__EXERCISE DETAILS__.
Would you return exactly the lines from the top of the data below through the one containing "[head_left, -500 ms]", leaving out the pictures?

***** RECORDS SHOWN

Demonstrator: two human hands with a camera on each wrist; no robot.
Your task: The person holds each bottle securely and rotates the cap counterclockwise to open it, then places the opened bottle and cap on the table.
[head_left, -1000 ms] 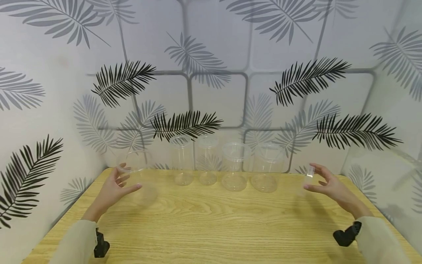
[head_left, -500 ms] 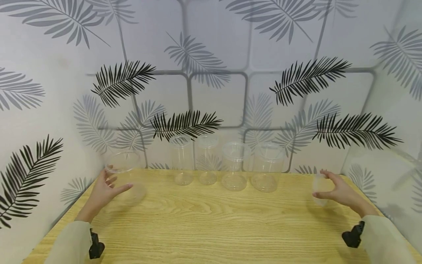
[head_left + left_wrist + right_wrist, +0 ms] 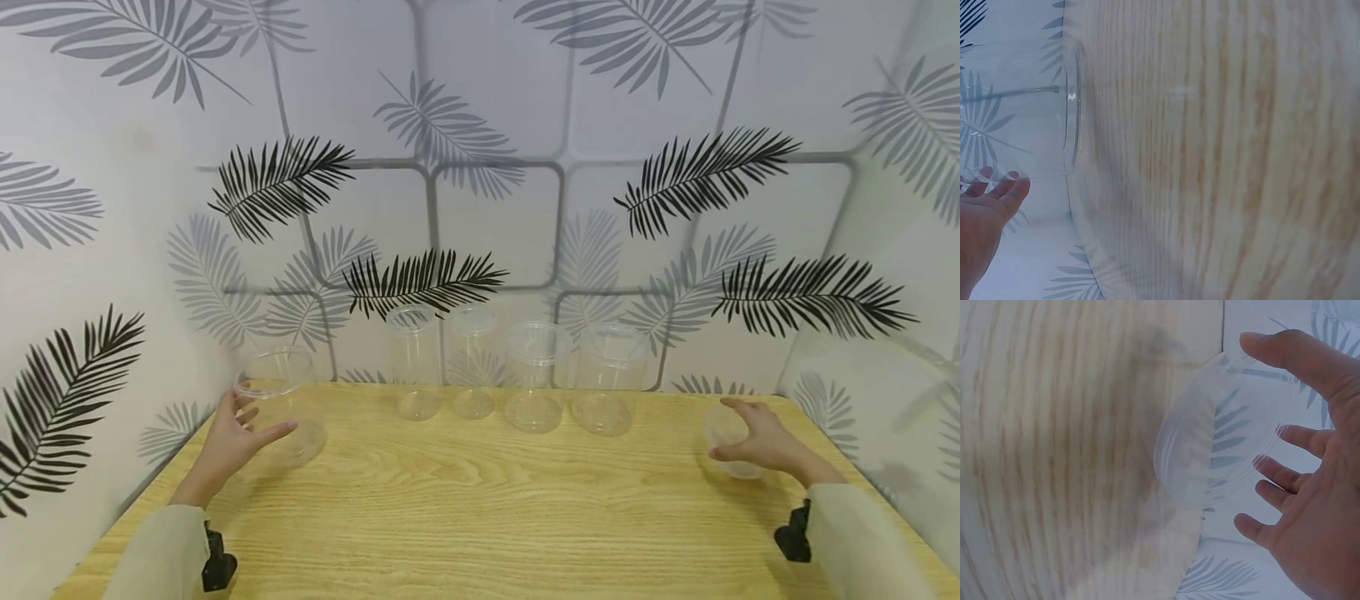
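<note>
At the left of the table, my left hand (image 3: 228, 437) holds a clear plastic jar (image 3: 273, 371), its fingers on the far left side and its thumb towards the front. The jar has no lid on and leans slightly; I cannot tell whether its base touches the wood. In the left wrist view that jar (image 3: 1016, 119) lies between the fingertips and the table. Over on the right, my right hand (image 3: 765, 437) holds a round clear lid (image 3: 726, 429) by its edge. The right wrist view shows the lid (image 3: 1197, 437) tilted, thumb at one side and fingertips at the other.
Several clear lidded jars stand in a row along the back: two narrow ones (image 3: 416, 362) (image 3: 472, 367) and two wider ones (image 3: 536, 375) (image 3: 606, 375). Leaf-patterned walls (image 3: 487, 225) enclose the wooden table (image 3: 480, 508) at the back and sides.
My left hand has moved left with the jar and a little lower. The lid in my right hand has gone right and down, and has turned from edge-on to a flatter tilt.
</note>
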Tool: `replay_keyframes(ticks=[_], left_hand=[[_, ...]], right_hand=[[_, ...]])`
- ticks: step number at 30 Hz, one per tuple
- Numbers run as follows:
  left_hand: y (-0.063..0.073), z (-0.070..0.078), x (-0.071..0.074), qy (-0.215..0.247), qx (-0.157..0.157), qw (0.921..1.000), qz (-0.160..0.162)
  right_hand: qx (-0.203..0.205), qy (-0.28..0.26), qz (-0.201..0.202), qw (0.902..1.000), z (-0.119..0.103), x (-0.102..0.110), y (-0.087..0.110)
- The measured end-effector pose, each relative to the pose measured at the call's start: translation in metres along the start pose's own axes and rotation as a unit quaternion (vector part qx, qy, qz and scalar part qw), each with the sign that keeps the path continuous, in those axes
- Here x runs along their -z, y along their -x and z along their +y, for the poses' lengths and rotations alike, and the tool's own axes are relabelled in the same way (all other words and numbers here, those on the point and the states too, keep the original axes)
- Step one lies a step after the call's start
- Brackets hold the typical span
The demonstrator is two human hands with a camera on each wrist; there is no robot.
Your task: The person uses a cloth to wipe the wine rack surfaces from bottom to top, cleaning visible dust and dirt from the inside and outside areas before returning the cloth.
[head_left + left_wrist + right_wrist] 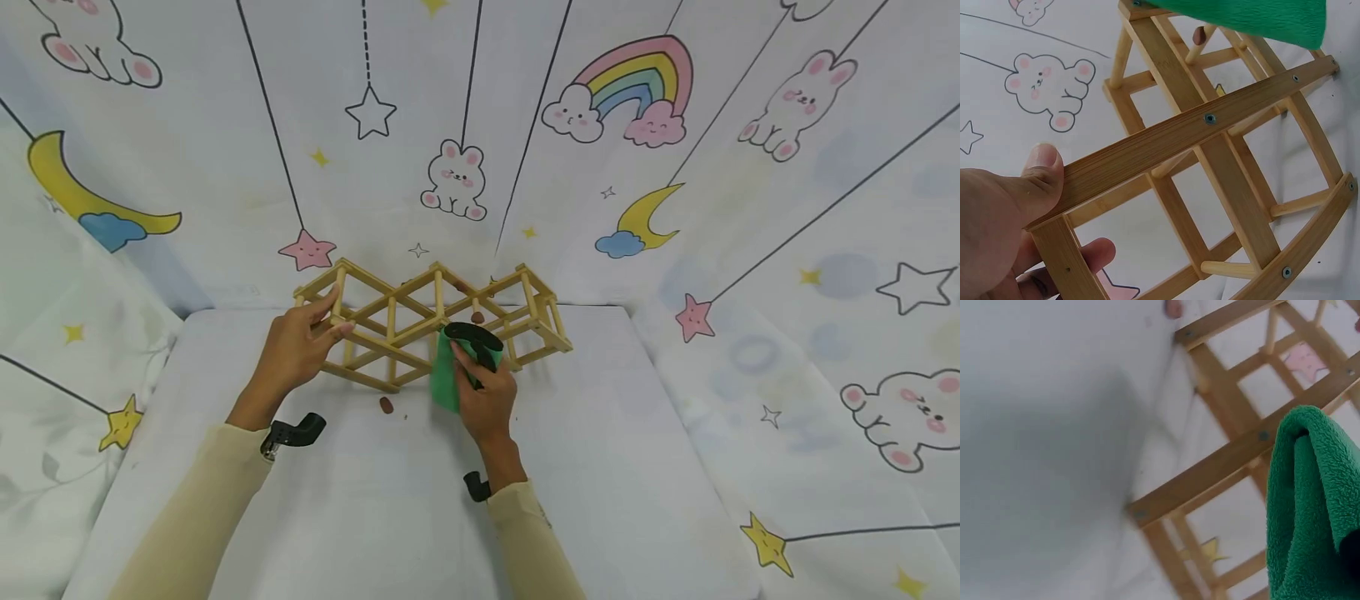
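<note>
Your left hand (pixel 296 346) is gripping the sideways-running wooden rack (pixel 440 293) by its left end; your right hand (pixel 489 400) is holding green cloth (pixel 446 385) near mid-length.

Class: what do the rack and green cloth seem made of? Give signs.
The rack: seemingly wood, possibly bamboo, smooth and pale; fine grain runs along its slats. Its round fasteners, grey and glinting, are likely metal. The green cloth: probably terry or microfibre, matt; its surface looks fuzzy.

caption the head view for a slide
Left hand grips a wooden rack while the right hand holds a green cloth.
</note>
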State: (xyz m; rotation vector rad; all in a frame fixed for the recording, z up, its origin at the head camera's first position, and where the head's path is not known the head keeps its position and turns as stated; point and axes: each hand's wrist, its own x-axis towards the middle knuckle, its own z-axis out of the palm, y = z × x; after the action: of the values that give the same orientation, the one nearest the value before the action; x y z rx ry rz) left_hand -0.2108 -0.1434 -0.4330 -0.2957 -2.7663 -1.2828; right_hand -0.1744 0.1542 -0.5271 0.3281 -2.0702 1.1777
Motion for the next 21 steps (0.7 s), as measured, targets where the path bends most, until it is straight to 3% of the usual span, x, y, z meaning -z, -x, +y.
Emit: replay_keyframes(ticks=[6,13,18,21], left_hand=[[-0.002,0.002,0.002,-0.004,-0.015,0.9999,0.006],[0.0,0.001,0.002,-0.002,-0.005,1.0,0.006],[0.001,0.0,0.001,-0.001,0.005,1.0,0.006],[0.0,0.001,-0.001,0.004,0.007,1.0,0.0]], right_hand=[[-0.098,0.044,0.049,0.993,0.037,0.022,0.024],[-0.265,0.091,0.05,0.9587,0.065,0.044,0.047],[-0.284,0.065,-0.03,0.9561,0.065,0.043,0.055],[-0.287,0.054,-0.022,0.9562,0.065,0.039,0.056]])
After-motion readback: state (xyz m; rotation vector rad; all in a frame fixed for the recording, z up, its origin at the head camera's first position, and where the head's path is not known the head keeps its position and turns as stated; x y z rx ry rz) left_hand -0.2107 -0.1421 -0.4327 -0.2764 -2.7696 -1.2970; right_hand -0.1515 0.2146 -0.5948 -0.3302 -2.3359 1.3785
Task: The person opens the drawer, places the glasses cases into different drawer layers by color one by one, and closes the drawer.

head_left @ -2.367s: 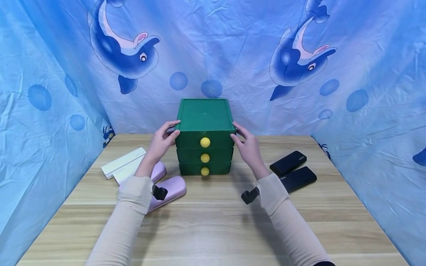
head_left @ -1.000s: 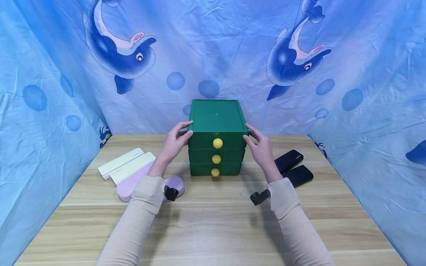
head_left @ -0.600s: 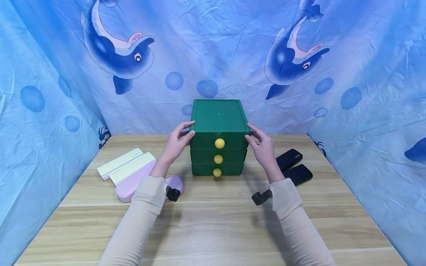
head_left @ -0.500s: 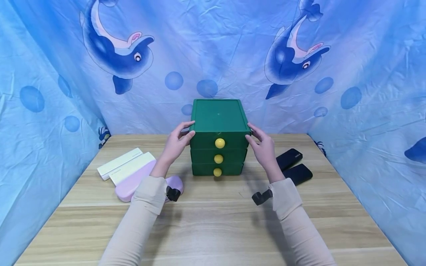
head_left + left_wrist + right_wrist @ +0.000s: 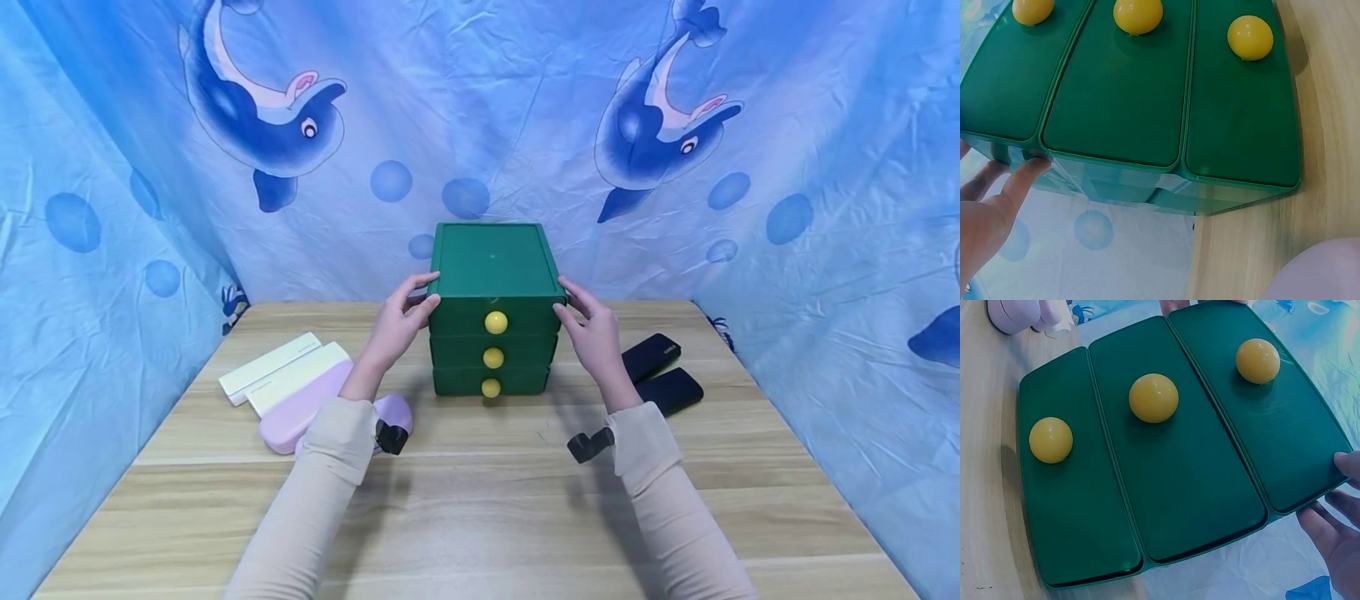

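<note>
A green drawer box with three stacked drawers, each with a round yellow knob, is at the far middle of the wooden table. All drawers are closed. My left hand holds its upper left front corner, thumb near the front edge and fingers along the side. At the opposite corner, my right hand grips the box the same way; in the right wrist view its thumb touches the front of the top drawer. Some fingertips are hidden beside the box.
Left of the box lie two long white boxes and two lilac rounded cases, partly covered by my left forearm. Two flat black cases lie on the right, one partly behind my right wrist. A blue dolphin-print curtain encloses the table.
Over the earlier frames the drawer box and both hands shifted to the right together, while the view turned slightly. During the last half second they stay almost still.
</note>
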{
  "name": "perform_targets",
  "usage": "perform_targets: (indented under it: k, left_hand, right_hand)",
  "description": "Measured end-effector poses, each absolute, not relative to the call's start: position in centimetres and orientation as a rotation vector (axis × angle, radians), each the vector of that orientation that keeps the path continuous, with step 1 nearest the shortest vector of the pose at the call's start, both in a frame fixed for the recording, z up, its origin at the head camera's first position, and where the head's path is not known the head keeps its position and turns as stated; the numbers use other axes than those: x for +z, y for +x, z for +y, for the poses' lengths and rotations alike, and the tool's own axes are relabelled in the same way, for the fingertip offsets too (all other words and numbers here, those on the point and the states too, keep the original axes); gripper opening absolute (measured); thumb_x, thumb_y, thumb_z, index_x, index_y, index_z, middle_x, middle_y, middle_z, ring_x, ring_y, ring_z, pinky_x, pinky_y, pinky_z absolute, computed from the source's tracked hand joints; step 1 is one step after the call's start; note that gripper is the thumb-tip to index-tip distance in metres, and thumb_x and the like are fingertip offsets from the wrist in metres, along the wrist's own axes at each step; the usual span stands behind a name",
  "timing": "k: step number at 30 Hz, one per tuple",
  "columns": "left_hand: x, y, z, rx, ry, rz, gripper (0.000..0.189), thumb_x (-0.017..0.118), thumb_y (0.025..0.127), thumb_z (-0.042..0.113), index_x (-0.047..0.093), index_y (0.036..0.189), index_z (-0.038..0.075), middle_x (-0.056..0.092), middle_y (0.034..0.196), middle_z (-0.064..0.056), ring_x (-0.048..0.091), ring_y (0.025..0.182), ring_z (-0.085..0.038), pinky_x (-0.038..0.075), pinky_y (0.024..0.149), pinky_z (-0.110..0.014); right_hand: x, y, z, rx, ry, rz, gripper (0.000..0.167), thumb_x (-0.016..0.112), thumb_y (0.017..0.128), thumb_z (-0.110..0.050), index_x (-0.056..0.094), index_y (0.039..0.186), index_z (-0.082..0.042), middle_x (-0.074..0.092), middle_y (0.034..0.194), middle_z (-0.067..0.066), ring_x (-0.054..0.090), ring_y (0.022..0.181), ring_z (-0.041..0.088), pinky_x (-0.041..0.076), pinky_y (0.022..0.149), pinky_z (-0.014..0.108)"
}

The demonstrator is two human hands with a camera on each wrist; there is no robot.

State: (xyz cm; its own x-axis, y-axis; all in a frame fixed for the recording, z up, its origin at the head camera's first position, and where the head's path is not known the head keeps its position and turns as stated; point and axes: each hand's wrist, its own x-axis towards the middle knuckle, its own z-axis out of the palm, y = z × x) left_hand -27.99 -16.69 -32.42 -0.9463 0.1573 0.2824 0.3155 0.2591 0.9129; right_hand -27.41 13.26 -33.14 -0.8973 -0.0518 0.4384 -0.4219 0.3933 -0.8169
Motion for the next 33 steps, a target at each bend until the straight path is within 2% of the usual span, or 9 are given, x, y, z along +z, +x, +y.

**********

__SOLUTION TO THE EXERCISE__.
Demonstrator: two human hands with a camera on each wrist; no robot.
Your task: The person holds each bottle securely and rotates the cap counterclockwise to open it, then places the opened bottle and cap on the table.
[head_left, -1000 ms] 
[head_left, -500 ms] 

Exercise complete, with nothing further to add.